Americans, at least in private, agree that using birth control is a no-brainer.

As every parent knows, the decision to have children is momentous—and carries massive economic consequences. Because the United States does not ensure that parents have access to paid family leave or affordable childcare, new costs add up quickly. The totals are striking: middle-income parents with two kids will spend an estimated $230,000 to raise a child born in 2015 from birth through age 17, amounting to roughly $13,000 per year. Starting a family is a big commitment, and millions of people use contraception until they decide to do so.

But the out-of-pocket costs for baby cribs and car seats are only the tip of the iceberg. A mother experiences a measurable decline in earnings immediately after having a child—a decline that continues throughout her lifetime. And women don’t have to be mothers to benefit economically from contraception—just ask college students, or women with crippling endometriosis, how contraception helps them land and hold down jobs.

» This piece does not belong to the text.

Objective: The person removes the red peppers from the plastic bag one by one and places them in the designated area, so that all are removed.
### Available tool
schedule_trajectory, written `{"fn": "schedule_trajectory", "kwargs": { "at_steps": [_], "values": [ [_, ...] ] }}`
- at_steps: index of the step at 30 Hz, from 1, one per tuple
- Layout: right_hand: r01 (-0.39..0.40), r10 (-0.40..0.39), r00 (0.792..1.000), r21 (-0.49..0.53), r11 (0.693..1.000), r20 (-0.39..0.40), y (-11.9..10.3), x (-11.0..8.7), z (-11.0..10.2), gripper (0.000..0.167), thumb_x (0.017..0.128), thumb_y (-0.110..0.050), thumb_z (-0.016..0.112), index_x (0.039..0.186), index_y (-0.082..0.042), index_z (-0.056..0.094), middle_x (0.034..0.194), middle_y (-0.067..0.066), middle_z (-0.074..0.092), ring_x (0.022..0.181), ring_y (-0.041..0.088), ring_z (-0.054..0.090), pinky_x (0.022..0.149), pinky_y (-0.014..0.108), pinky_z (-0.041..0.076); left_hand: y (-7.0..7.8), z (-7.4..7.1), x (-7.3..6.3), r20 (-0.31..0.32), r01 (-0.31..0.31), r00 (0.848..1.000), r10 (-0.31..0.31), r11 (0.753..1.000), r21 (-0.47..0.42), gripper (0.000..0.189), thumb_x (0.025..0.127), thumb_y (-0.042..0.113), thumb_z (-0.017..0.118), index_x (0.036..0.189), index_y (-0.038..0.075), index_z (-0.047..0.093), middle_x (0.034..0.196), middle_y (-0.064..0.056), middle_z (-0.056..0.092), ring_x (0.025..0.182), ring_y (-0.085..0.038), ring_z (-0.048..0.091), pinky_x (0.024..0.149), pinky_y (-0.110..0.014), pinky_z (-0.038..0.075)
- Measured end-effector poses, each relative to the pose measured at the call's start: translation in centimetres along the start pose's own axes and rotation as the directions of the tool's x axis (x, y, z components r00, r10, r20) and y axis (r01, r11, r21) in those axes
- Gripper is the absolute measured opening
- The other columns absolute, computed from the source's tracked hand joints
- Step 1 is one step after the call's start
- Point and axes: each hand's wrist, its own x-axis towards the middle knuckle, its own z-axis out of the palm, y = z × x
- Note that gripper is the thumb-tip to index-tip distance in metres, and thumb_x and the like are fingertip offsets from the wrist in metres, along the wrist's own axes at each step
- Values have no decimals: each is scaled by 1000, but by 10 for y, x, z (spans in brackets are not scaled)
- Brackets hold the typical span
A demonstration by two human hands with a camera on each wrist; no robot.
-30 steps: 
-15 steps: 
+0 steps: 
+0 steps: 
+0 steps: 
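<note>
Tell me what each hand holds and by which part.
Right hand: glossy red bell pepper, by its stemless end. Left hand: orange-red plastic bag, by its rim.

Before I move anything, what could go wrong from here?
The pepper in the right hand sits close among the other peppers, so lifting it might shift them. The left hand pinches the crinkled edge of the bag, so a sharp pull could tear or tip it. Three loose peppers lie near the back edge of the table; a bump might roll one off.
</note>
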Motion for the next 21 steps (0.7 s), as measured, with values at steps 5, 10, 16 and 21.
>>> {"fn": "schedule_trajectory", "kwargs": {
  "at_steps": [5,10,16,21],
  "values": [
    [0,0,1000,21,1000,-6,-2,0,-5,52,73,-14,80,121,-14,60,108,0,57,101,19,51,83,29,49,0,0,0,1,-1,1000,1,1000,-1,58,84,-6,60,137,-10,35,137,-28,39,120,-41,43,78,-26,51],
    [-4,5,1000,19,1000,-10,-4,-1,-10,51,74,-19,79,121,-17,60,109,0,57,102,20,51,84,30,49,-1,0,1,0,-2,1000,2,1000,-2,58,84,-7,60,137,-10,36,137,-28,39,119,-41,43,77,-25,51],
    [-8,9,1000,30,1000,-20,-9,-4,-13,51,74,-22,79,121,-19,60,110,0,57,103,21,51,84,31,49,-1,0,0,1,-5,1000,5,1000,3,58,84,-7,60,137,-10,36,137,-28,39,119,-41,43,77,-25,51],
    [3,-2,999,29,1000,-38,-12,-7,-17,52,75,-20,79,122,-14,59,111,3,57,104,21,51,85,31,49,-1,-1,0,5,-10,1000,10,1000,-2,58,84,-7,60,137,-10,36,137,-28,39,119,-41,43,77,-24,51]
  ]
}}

The arrival of the birth control pill in 1960, later joined by other effective contraceptives, gave Americans more control over if, when, and how they chose to grow their families. That control, in turn, helped fuel economic opportunity for American women, American families, and the American economy. After the widespread introduction of birth control, the number of women in professions once closed to them increased dramatically. And without the movement of women into the workforce since 1970—a trend partly enabled by the availability of effective birth control – our country’s GDP would only be three-quarters the size it is today.

Contraception helps level the economic playing field for women.

Contraception helps level the economic playing field for women. With birth control available, women have more chances to go to school, get jobs, create businesses, and grow our economy. They can more reliably plan their economic futures. But birth control offers these benefits only when women can access it—and when their bosses can’t dictate what types of birth control it’s appropriate for them to use.

While 99% of women have used birth control at least once, cost is a big factor restricting consistent access. Prior to the ACA, one in three women struggled to afford the out-of-pocket costs of prescription birth control. These costs put additional strain on the finances of workers already struggling to make ends meet—and also reduced contraceptive use. According to a 2010 Centers for Disease Control report, hundreds of thousands of women who tried various forms of contraception gave up because the methods were “too expensive,” “insurance did not cover it,” or because contraception was “too difficult to obtain.” The ACA’s birth control protections helped level the playing field: women in America saved an average of $255 a year on birth control pills and saw cost reductions for other contraceptive methods.

For millions of women, President Trump’s edict isn’t some abstract, ideological debate. For a working couple with modest wages and piles of student loan debt, the ability to decide when to have children is an economic issue. For a student working towards her college degree and financial independence, access to birth control is an economic issue. For a woman working two jobs with two kids in daycare, affordable contraception is an economic issue.

This isn’t the Trump Administration’s first attack on women’s health. Efforts to defund Planned Parenthood, repeal the ACA and Medicaid, and block access to safe, legal abortions have put women on the economic defensive. But those efforts require Congress—and so far, despite the best efforts of Mitch McConnell and Paul Ryan, they have failed. Now, President Trump has turned to a decision he can make without Congress: make it harder to access birth control. With the stroke of a pen, the President shrunk the economic futures of millions of women. He should reverse this decision—and if he won’t, Congress should force him to.